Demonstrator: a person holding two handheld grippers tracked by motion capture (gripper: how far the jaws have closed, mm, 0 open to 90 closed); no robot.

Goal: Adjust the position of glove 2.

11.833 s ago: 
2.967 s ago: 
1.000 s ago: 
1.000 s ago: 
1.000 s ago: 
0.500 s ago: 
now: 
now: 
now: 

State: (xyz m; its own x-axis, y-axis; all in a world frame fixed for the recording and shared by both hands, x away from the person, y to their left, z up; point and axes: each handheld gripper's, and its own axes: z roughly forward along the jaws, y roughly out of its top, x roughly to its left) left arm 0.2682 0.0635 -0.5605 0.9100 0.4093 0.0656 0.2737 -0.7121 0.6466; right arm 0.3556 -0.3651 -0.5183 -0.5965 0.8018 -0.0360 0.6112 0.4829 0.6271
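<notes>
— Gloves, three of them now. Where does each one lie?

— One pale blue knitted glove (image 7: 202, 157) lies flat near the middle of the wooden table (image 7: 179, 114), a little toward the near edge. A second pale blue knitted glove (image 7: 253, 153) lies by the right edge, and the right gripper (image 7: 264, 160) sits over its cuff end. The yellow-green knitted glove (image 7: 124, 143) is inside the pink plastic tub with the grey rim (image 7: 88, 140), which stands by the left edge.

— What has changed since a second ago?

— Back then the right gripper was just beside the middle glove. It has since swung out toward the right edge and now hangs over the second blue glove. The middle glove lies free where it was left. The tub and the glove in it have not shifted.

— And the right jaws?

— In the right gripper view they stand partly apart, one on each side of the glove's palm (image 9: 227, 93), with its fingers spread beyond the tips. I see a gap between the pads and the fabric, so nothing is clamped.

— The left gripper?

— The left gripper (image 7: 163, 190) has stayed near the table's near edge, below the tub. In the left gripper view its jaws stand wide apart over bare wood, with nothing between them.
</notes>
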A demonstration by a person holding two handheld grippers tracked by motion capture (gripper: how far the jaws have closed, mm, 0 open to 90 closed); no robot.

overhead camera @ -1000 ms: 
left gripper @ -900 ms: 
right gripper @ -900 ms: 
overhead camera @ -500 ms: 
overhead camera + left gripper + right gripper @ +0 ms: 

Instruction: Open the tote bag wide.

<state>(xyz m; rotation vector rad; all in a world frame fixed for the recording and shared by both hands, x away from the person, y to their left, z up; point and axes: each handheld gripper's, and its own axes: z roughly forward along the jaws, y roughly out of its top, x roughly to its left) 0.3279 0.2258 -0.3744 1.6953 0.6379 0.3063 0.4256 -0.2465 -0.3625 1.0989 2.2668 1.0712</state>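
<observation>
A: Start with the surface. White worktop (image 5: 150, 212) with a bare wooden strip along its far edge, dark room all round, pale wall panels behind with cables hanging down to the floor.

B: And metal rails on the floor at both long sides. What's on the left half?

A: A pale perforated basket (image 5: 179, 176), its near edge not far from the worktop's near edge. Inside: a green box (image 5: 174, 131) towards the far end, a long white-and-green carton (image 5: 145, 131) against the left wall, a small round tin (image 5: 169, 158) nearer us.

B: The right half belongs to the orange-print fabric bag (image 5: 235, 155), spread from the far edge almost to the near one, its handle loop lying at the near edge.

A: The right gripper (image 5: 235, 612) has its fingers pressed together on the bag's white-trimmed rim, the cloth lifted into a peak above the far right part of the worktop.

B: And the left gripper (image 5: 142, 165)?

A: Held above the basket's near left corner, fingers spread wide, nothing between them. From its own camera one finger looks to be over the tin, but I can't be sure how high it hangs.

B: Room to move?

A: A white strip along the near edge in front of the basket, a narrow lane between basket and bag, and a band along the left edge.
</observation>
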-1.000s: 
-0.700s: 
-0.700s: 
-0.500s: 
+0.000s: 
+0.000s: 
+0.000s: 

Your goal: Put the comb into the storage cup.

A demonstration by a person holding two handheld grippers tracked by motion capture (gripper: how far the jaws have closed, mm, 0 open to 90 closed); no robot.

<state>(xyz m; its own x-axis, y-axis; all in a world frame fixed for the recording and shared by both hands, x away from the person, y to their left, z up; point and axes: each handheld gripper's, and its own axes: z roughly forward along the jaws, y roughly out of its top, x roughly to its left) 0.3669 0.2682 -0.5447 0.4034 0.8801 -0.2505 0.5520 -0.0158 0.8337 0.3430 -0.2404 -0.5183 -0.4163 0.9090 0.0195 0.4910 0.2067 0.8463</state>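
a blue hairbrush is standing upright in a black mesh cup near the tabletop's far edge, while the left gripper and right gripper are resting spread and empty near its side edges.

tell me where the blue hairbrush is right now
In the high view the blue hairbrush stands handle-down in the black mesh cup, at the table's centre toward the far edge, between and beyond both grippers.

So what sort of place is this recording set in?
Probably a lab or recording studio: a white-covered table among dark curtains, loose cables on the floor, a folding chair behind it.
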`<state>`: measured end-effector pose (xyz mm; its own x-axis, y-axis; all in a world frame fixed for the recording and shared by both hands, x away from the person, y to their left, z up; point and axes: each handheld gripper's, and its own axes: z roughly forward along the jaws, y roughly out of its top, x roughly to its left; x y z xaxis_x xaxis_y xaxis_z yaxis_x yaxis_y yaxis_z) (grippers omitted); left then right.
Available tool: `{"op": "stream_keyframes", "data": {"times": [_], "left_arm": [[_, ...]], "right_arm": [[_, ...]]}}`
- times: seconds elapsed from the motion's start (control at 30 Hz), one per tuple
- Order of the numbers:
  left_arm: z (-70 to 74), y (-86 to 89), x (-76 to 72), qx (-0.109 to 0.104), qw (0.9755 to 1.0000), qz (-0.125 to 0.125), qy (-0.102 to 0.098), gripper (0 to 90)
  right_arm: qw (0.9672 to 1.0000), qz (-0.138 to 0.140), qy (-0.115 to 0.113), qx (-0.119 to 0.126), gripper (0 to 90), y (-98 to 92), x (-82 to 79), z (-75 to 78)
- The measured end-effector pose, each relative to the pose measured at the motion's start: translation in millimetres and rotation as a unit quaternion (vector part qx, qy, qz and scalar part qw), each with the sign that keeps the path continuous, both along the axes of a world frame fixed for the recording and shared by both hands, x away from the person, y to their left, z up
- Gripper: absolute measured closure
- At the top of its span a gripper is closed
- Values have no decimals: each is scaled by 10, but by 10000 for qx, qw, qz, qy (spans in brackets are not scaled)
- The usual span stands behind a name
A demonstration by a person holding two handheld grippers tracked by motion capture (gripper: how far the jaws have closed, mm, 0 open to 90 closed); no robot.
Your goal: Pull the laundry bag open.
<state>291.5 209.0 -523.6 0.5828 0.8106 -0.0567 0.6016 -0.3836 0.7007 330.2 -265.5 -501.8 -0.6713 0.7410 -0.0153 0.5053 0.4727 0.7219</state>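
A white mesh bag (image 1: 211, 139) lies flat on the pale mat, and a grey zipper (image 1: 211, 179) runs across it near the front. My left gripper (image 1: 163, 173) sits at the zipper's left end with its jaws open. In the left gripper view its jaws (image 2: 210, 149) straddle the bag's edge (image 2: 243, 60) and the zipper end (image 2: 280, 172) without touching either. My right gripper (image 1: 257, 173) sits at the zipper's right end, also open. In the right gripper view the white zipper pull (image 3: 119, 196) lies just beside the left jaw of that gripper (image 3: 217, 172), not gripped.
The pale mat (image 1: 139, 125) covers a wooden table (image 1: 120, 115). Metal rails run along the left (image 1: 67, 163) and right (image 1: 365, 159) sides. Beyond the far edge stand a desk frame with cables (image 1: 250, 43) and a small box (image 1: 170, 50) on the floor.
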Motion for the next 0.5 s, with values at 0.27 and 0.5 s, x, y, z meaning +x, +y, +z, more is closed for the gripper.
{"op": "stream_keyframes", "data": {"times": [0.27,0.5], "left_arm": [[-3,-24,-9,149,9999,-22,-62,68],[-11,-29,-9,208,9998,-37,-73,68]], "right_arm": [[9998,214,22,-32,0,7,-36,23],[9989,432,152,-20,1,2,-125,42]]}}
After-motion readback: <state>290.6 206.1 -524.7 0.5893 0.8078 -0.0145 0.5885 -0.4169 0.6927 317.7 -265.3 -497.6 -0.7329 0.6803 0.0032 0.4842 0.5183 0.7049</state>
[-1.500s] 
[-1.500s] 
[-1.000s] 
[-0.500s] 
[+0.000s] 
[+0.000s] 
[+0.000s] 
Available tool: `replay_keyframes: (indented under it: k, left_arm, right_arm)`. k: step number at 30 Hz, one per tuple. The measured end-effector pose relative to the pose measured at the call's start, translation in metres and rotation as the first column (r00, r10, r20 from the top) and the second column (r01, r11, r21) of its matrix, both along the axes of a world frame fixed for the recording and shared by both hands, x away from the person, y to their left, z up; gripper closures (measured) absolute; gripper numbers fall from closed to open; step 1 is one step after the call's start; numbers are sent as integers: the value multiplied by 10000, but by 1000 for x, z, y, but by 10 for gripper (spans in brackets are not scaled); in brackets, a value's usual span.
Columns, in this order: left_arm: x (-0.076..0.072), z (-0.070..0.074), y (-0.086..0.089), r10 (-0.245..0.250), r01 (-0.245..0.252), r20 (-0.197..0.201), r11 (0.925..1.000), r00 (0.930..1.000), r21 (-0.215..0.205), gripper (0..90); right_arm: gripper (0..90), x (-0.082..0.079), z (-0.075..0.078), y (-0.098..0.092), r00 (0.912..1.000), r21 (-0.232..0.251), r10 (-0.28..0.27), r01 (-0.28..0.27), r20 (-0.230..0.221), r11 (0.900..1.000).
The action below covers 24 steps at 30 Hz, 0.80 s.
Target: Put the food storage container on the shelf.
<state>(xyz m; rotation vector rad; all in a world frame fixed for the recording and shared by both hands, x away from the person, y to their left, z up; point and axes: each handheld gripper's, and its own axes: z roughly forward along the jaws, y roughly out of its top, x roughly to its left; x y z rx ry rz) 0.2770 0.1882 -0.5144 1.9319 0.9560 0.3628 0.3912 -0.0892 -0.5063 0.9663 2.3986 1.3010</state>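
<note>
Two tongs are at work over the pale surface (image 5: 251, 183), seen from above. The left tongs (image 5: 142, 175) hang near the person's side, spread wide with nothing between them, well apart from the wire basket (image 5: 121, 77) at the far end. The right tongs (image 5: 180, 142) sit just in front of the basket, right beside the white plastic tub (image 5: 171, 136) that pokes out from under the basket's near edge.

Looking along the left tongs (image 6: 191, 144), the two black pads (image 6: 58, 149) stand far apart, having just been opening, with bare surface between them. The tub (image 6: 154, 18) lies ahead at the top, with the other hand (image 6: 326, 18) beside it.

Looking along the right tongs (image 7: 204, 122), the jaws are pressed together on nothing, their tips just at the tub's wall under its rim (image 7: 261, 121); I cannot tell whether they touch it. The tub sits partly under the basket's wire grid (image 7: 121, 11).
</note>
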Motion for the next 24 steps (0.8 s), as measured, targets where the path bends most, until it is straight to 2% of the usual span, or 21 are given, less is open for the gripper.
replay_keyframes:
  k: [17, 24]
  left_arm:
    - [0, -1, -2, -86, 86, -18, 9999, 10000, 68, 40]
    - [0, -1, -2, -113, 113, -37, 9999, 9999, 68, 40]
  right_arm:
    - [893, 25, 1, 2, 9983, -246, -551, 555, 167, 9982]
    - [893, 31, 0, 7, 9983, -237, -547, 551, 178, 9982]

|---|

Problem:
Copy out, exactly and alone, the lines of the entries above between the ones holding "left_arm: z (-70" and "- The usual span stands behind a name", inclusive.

Solution:
  left_arm: z (-70 to 74), y (-86 to 89), x (-76 to 72), qx (-0.109 to 0.104), qw (0.9755 to 1.0000), qz (-0.125 to 0.125), qy (-0.102 to 0.098), gripper (0 to 90)
  right_arm: qw (0.9672 to 1.0000), qz (-0.138 to 0.140), qy (-0.115 to 0.113), qx (-0.119 to 0.126), gripper (0 to 90), y (-98 to 92), x (-82 to 79), z (-75 to 78)
- The measured end-effector pose, each relative to the pose measured at the motion's start: translation in millimetres and rotation as a unit quaternion (vector part qx, qy, qz and scalar part qw), each with the sign that keeps the path continuous, both along the axes of a world frame fixed for the recording and shared by both hands, x away from the person, y to their left, z up
- Gripper: absolute measured closure
- At the top of its span a gripper is closed
- Values have no decimals: each is scaled by 10, but by 10000 for qx, qw, qz, qy (spans in brackets are not scaled)
- The usual span stands behind a name

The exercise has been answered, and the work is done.